Passive austerity: Hidden welfare state change in East Central Europe

Academic & Research
The CEU Campus
Thursday, February 9, 2017, 5:30 pm – 7:10 pm

PERG seminar with Kristin Makszin (Hungarian Academy of  Sciences)


Abstract / This paper introduces the concept of “passive austerity,” which refers to the deterioration of welfare state benefit levels without major reform and positions it in relationship to related concepts from the blame avoidance literature. Passive austerity consists of less visible reductions to real benefit levels, which can be due to lack of adjustment for inflation or decreases in maximum benefit levels. After summarizing a concrete way of measuring passive austerity, I use fuzzy set qualitative comparative analysis (fsQCA) to analyze the conditions under which governments tend to rely on passive austerity.
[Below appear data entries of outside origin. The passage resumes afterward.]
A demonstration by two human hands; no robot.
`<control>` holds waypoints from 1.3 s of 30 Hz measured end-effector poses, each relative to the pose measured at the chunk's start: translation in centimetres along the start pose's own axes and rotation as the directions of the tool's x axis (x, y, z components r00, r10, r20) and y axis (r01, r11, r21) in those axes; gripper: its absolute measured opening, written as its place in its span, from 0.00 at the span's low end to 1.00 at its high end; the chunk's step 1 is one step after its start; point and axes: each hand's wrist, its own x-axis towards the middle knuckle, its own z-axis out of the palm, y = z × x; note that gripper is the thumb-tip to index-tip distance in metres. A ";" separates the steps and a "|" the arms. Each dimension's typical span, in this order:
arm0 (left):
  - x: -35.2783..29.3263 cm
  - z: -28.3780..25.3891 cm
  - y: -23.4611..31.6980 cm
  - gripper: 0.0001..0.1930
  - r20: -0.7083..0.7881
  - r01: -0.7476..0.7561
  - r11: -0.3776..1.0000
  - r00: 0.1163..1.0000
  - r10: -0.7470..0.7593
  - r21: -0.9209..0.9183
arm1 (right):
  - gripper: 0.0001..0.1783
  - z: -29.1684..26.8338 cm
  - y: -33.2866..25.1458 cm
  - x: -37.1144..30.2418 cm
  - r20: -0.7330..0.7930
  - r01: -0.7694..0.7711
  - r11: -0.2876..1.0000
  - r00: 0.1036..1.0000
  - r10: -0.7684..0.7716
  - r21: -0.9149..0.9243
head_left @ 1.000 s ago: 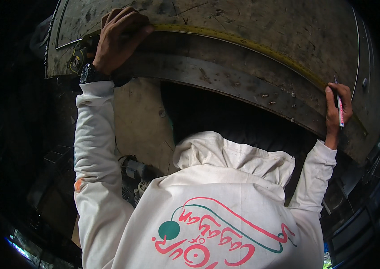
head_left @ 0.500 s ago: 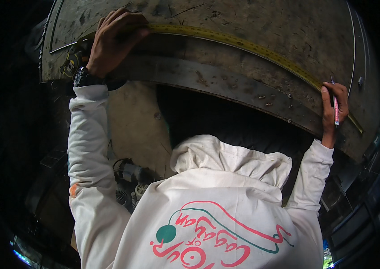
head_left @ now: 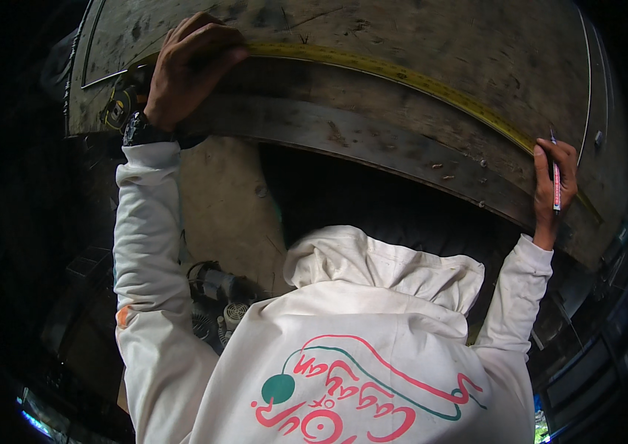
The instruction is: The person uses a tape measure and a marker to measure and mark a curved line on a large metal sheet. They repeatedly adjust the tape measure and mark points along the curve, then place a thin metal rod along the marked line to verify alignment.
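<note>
Head view: two hands worked one yellow tape measure (head_left: 403,74) stretched across one scuffed wooden board (head_left: 417,37). The left hand (head_left: 192,66) pressed its curled fingers down on the tape near the case (head_left: 118,111); the right hand (head_left: 554,181) gripped one pink pen (head_left: 556,185) at the tape's far end. Compared with half a second earlier, both hands held the same places, the pen upright as before.

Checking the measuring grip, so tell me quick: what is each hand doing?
Left hand: pressed on the yellow tape measure.
Right hand: closed on a red pen.
</note>
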 end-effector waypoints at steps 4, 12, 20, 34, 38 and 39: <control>0.1 0.2 0.4 0.09 -0.034 -0.015 0.999 0.999 0.016 0.035 | 0.07 -0.1 0.2 0.0 0.002 0.020 1.000 1.000 -0.020 -0.019; 0.0 -0.1 0.5 0.06 0.017 0.017 0.998 1.000 -0.018 0.053 | 0.06 -0.1 -0.1 0.2 0.015 0.004 1.000 1.000 -0.004 0.001; 0.2 0.4 0.3 0.10 -0.004 0.032 0.999 0.999 -0.032 0.024 | 0.06 -0.2 0.1 0.2 0.018 -0.002 1.000 1.000 0.002 0.025; 0.3 0.5 0.4 0.09 0.034 0.074 0.997 0.997 -0.074 0.004 | 0.08 -0.5 -0.1 0.2 0.004 -0.007 1.000 1.000 0.007 0.020; 0.6 0.7 0.8 0.09 0.039 0.091 0.995 0.995 -0.092 0.036 | 0.08 -0.5 0.1 0.2 -0.021 0.029 0.999 0.999 -0.028 0.027; 0.5 0.7 0.9 0.08 0.036 0.090 0.994 0.995 -0.092 0.055 | 0.08 -0.4 -0.2 0.2 -0.020 0.028 0.999 0.999 -0.028 0.017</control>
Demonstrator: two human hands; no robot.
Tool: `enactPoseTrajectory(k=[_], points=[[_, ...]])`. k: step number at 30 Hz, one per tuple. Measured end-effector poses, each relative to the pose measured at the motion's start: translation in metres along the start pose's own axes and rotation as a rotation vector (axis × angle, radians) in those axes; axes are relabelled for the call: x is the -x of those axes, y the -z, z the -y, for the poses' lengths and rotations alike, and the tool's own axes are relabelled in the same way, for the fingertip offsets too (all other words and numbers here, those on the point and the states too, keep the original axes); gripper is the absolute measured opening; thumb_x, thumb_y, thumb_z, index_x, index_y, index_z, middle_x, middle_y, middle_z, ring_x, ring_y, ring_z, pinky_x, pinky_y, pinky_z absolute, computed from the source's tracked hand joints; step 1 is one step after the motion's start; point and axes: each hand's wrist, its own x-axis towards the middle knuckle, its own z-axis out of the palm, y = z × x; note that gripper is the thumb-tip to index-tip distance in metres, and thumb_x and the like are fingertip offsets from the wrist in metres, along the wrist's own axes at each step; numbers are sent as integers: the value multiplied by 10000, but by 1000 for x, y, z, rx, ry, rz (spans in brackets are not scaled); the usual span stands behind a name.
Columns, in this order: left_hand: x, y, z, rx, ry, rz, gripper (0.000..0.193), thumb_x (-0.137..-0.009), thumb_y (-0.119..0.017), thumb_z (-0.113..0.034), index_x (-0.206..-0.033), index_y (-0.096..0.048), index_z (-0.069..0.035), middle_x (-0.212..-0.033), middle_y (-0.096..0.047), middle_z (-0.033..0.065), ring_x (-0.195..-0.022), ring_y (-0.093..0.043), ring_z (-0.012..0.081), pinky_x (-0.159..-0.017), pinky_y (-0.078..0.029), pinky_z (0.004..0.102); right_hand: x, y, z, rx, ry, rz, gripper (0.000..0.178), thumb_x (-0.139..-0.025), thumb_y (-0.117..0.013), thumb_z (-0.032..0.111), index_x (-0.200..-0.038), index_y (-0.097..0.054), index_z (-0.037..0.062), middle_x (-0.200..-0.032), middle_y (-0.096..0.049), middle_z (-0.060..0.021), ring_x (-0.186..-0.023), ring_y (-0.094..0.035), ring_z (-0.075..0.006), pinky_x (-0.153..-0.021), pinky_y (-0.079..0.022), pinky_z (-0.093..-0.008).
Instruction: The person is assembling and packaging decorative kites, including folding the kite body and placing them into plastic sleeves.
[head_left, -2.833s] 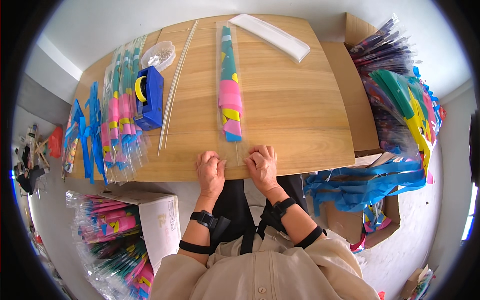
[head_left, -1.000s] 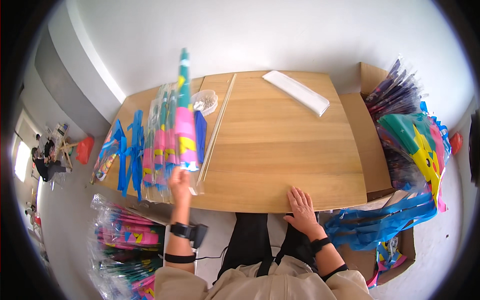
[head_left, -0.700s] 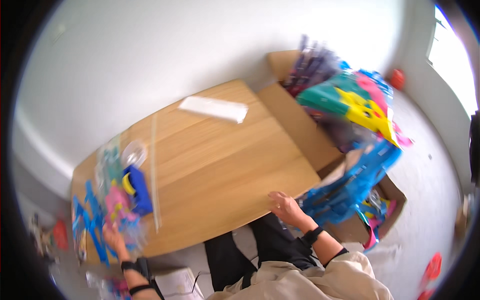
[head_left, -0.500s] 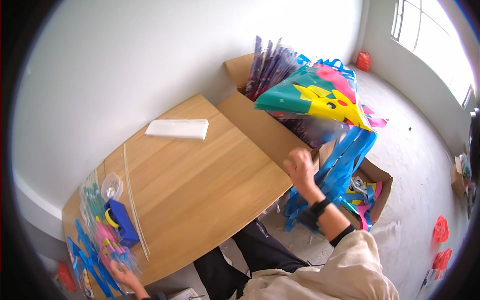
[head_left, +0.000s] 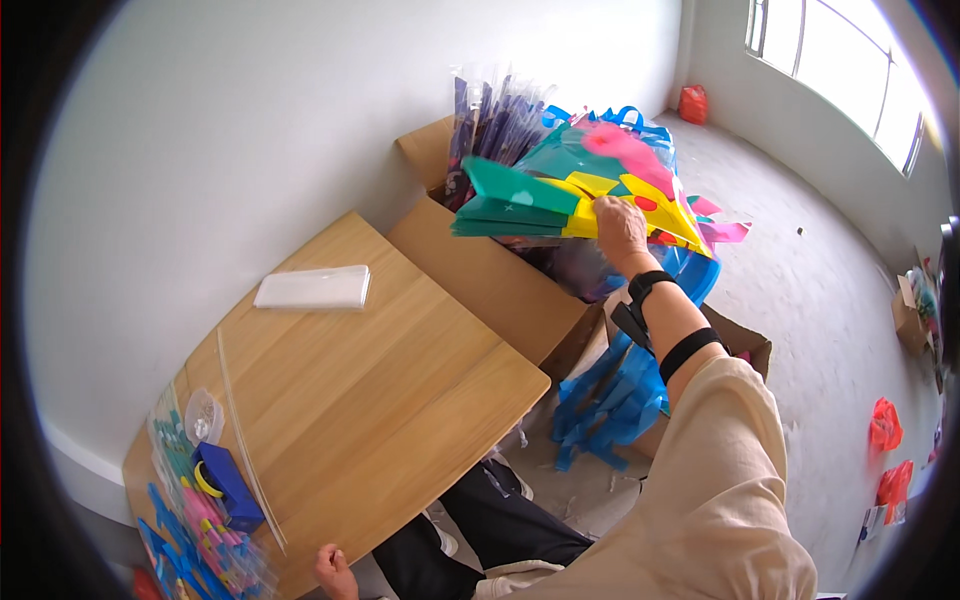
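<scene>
My right hand (head_left: 622, 232) reaches out over the boxes, its fingers closed on the edge of a kite (head_left: 585, 215). It is a thin green, yellow and pink sheet with a cartoon figure, on top of a stack of similar ones. The grip bends the sheet up at its left side. Blue ribbon tails (head_left: 615, 400) hang down from the stack under my forearm. My left hand (head_left: 335, 572) is at the near edge of the wooden table (head_left: 400, 350), fingers curled, with nothing visible in it.
An open cardboard box (head_left: 490, 275) holds dark wrapped bundles (head_left: 490, 120). On the table are a white folded plastic pack (head_left: 312, 288), thin rods (head_left: 245, 430), a blue tape dispenser (head_left: 230, 490), a clear bowl (head_left: 204, 416) and bagged colourful parts (head_left: 205, 530). Red bags (head_left: 885, 425) lie on the floor.
My right hand has moved forward onto the kite stack and taken hold of the top sheet's edge, bending it. My left hand has left the bagged parts and shifted right along the table edge.
</scene>
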Motion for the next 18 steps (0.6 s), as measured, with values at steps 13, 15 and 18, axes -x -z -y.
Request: enactPoseTrajectory(k=[13, 15, 18], points=[[-41, 30, -177, -178, -831, -422, 271, -882, -542, 12, -1145, -590, 56, -1205, -580, 205, -1148, -549, 362, -954, -450, 491, 109, 150, 193, -141, 818, -472, 161, -712, -614, 175, -834, -593, 72, -792, -485, -42, -771, -519, -189, -588, -427, -319], [-49, 32, -212, -276, -939, -431, 275, -881, -563, -2, -1148, -601, 53, -1217, -591, 173, -1178, -540, 344, -991, -437, 494, 145, 158, 227, -429, 928, -281, 142, -715, -609, 192, -788, -568, 78, -770, -476, -27, -750, -506, -177, -600, -423, -305], [-59, 31, -224, -357, -1030, -364, 246, -849, -614, -36, -1085, -640, 27, -1133, -633, 111, -1127, -564, 314, -945, -455, 472, 179, 157, 254, -650, 976, -174, 148, -740, -601, 202, -800, -561, 73, -776, -497, -31, -742, -521, -174, -623, -417, -294]])
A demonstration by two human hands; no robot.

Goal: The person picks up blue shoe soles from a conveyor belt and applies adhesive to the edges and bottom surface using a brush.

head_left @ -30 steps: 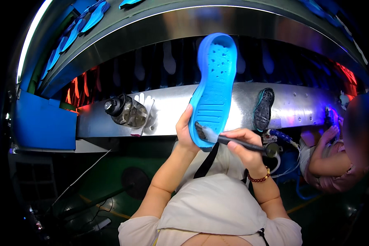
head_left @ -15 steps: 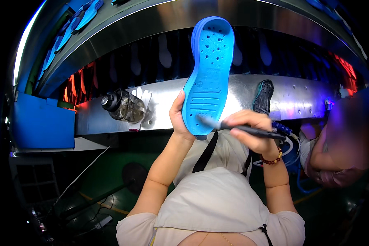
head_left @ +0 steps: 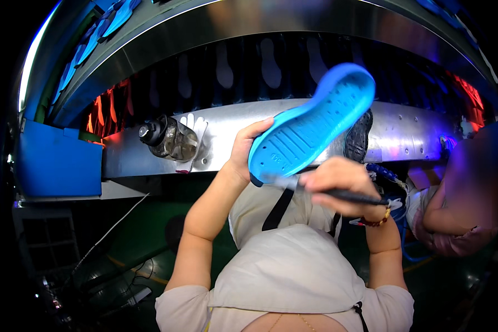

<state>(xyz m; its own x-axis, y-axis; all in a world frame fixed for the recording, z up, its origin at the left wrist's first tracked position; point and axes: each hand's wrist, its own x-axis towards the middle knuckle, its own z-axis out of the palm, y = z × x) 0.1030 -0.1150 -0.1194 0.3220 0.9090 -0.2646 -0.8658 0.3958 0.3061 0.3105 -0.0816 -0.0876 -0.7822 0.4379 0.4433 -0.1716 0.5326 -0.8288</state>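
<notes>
A bright blue shoe sole, hollow side facing up, leans to the right over the metal bench. My left hand grips its near left edge, close to the heel. Held in my right hand is a brush with a black handle. Its pale tip is smeared by motion beside the sole's near rim; whether they touch, I cannot tell. Behind the blue sole, partly covered by it, a dark sole lies on the bench.
A dark-lidded bottle and a white glove are on the left of the metal bench. Beyond it, soles hang in a dark opening under a metal hood. Another person's arm is at the right.
The blue sole has tilted, its far end swinging right and nearer. My right hand and the brush have shifted slightly nearer. Soles in the dark opening sit at different places.
</notes>
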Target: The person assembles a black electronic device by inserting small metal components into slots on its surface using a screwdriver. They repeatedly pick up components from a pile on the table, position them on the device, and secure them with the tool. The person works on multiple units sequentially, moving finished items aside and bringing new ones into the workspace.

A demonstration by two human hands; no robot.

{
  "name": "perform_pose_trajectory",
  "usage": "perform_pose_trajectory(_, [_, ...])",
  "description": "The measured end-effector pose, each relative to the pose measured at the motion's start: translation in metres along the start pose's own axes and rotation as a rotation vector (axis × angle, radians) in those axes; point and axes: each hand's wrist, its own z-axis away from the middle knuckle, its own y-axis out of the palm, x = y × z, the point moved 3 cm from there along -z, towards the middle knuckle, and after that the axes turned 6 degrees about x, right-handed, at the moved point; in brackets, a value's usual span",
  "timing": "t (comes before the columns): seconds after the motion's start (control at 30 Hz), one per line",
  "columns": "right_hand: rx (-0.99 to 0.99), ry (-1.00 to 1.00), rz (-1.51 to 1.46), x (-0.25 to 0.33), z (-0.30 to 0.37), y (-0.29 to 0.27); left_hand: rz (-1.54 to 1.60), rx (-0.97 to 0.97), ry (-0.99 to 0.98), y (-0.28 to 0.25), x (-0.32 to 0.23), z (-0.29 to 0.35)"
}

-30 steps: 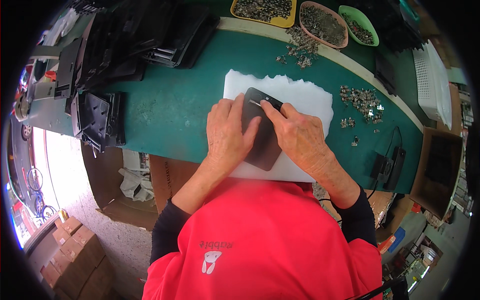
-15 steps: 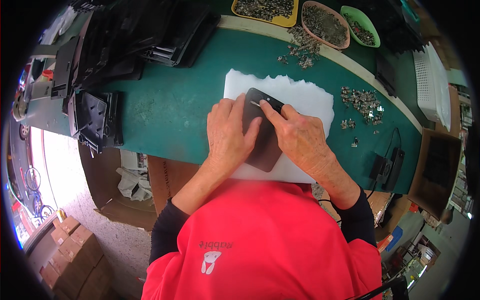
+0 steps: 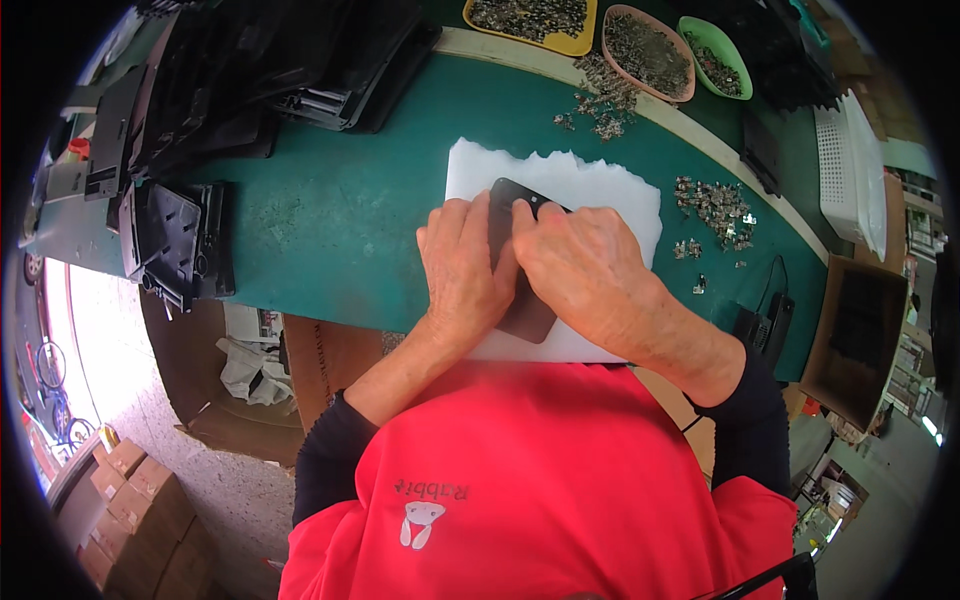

The empirical basis of this paper relies on case study work on family and pension policy in Czech Republic, Hungary, Poland, and Slovakia from 1990-2015. The main finding is that the governments most likely to use passive austerity are those that also support fiscal retrenchment. This suggests that passive austerity is not primarily used by governments seeking to avoid blame. Furthermore, in contrast to the ‘new politics of the welfare state’ literature (Pierson 2001), this suggest that partisan effects on welfare state change remain significant, even in less studied forms of welfare state change.